# Controlling a old dimmer.



## Stoldal (Jan 1, 2008)

At the high school where I help out, we have 5 old dimmer packs. I cant remember off the top of my head but i think that they where made by a company called "technical theatre", I will check next time i go in. Each dimmer pack has 6 channels. It is a analog dimmer and the control cable uses Cinch Jones Connectors. So my question is where can i get a analog to DMX converter that uses cinch Jones connectors for the analog connection. 

Thanks!!


----------



## Footer (Jan 1, 2008)

Dove systems makes a DMX to 10v converter, as well as Doug Fleenor. I doubt you will be able to get one with the connector already on it because most installers did not follow a defacto standard when doing the pin outs, and inside that each lighting company used a different standard. You will have to hard wire it in or put your own connector on. http://www.dfd.com/24anl.html


----------



## derekleffew (Jan 1, 2008)

Mstoldal, the name you're trying to recall is most likely TTI-Theatre Techniques, Inc. They made workable and useful dimmers and consoles, on par with EDI, until going under the the late '80s/early '90s. As Footer said, Fleenor makes a 24 channel version that outputs via a DB-25 connector. That means you'd have to lose 6 dimmers, which I'm sure you don't want. 

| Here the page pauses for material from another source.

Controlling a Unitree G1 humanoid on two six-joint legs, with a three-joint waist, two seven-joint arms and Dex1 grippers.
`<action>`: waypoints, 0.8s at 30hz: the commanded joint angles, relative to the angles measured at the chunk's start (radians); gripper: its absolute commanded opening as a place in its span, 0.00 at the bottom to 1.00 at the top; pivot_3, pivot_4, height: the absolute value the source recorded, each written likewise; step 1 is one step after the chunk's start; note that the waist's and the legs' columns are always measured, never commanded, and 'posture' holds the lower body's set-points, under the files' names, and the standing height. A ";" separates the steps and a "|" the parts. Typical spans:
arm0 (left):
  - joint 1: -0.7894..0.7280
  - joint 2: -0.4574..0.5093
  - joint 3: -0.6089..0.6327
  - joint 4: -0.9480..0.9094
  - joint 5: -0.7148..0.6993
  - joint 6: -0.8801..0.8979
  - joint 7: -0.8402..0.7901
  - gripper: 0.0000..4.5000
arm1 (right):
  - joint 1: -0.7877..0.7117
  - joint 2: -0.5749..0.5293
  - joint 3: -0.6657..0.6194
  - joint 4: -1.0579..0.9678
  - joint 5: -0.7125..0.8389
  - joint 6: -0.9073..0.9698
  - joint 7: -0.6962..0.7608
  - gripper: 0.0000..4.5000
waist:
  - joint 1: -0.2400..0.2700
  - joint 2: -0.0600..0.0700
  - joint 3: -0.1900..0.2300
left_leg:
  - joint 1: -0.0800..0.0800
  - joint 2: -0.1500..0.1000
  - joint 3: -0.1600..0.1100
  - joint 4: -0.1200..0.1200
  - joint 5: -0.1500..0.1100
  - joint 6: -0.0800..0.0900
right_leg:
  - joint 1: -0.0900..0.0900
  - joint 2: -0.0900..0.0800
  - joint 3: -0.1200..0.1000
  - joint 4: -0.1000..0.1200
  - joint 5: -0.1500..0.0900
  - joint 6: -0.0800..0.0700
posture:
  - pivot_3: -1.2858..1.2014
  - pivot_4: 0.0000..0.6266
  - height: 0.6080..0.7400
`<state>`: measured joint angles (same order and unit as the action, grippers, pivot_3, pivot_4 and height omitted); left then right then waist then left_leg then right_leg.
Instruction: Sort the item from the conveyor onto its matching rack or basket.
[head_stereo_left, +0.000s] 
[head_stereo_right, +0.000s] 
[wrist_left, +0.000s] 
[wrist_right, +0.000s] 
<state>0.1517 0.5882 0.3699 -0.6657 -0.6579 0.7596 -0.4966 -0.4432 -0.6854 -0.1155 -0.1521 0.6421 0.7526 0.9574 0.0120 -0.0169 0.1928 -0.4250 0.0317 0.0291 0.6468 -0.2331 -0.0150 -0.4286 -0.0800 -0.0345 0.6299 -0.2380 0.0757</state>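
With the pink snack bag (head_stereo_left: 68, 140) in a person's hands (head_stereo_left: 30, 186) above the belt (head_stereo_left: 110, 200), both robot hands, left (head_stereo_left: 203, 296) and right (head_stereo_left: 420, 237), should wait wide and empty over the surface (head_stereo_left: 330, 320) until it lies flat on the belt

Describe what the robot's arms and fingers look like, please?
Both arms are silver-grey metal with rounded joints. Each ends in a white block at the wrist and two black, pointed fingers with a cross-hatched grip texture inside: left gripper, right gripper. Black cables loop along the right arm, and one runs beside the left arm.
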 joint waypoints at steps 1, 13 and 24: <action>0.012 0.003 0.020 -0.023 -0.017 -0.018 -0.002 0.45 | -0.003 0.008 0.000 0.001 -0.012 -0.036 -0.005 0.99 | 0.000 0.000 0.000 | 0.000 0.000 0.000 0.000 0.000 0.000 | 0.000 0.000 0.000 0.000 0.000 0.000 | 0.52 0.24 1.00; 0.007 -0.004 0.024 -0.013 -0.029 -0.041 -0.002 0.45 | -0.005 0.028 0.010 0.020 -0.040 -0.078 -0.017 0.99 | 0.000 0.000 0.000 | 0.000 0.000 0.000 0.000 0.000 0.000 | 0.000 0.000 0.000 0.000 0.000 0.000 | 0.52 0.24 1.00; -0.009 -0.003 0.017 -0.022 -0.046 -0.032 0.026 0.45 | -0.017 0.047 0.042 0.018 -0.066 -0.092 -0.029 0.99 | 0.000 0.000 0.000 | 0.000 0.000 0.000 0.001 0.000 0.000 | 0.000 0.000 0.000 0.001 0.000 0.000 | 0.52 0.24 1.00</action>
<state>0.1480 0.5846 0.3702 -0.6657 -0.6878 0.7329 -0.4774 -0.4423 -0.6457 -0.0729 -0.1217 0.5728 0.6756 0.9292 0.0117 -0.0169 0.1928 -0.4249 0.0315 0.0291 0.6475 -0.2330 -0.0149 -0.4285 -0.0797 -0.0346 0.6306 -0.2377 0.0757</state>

If you're not opposed to used equipment, here's a link to an ETC 32 ch. Response Box, that outputs on a 36pin Centronics connector, perfect for your needs, and for $85! Since you're near me, I could help you wire it if needed. 

I also suggest searching PRG, usedlighting.com, Solaris Network, and GearSource, if in the market for any used gear.

And by the way, you want a "DMX to Analog" converter, not the other way 'round.


----------



## JD (Jan 1, 2008)

Maybe TTI ? (Theater Techniques Inc) Was big back in the 70's and 80's. Packs were blue in color. Most were 3.6 x 6 and had silver sand fuses in addition to breakers. They were really great packs! If they are, 0-10 is correct. Pin out should be simple, but I think there is a power pin mixed in there.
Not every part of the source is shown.